■ **TASK PROMPT**: Each line of the data below should be repeated exactly.

┌──

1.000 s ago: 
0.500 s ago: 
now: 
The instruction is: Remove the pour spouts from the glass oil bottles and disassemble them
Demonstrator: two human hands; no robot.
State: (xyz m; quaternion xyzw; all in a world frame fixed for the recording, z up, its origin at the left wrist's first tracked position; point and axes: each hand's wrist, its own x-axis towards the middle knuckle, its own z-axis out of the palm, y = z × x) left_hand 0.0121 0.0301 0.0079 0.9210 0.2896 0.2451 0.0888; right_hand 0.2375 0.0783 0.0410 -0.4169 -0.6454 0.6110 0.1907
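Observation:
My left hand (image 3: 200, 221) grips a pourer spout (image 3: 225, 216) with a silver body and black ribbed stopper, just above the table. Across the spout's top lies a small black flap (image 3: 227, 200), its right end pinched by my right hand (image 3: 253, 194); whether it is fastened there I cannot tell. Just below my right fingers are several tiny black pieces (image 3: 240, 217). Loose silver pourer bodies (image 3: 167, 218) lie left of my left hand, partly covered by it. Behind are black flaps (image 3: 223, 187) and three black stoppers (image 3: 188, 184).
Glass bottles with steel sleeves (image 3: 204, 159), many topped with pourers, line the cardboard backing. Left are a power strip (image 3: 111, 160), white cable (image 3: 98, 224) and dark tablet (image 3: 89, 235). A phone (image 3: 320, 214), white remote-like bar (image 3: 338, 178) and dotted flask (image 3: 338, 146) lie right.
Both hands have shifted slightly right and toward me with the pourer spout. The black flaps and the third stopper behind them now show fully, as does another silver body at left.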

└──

■ **PROBLEM SOLUTION**:
1.000 s ago: 
0.500 s ago: 
now: 
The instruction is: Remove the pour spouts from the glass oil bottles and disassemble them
Demonstrator: two human hands; no robot.
State: (xyz m; quaternion xyzw; all in a world frame fixed for the recording, z up, its origin at the left wrist's first tracked position; point and axes: each hand's wrist, its own x-axis towards the middle knuckle, its own z-axis out of the palm, y = z × x) left_hand 0.0121 0.0301 0.0079 0.9210 0.2896 0.2451 0.0888; right_hand 0.2375 0.0783 0.0410 -0.4169 -0.6454 0.6110 0.1907
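Observation:
My left hand (image 3: 200, 221) grips a pourer spout (image 3: 225, 216) with a silver body and black ribbed stopper, just above the table. Across the spout's top lies a small black flap (image 3: 227, 200), its right end pinched by my right hand (image 3: 253, 194); whether it is fastened there I cannot tell. Just below my right fingers are several tiny black pieces (image 3: 240, 217). Loose silver pourer bodies (image 3: 167, 218) lie left of my left hand, partly covered by it. Behind are black flaps (image 3: 223, 187) and three black stoppers (image 3: 188, 184).
Glass bottles with steel sleeves (image 3: 204, 159), many topped with pourers, line the cardboard backing. Left are a power strip (image 3: 111, 160), white cable (image 3: 98, 224) and dark tablet (image 3: 89, 235). A phone (image 3: 320, 214), white remote-like bar (image 3: 338, 178) and dotted flask (image 3: 338, 146) lie right.
Both hands have shifted slightly right and toward me with the pourer spout. The black flaps and the third stopper behind them now show fully, as does another silver body at left.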

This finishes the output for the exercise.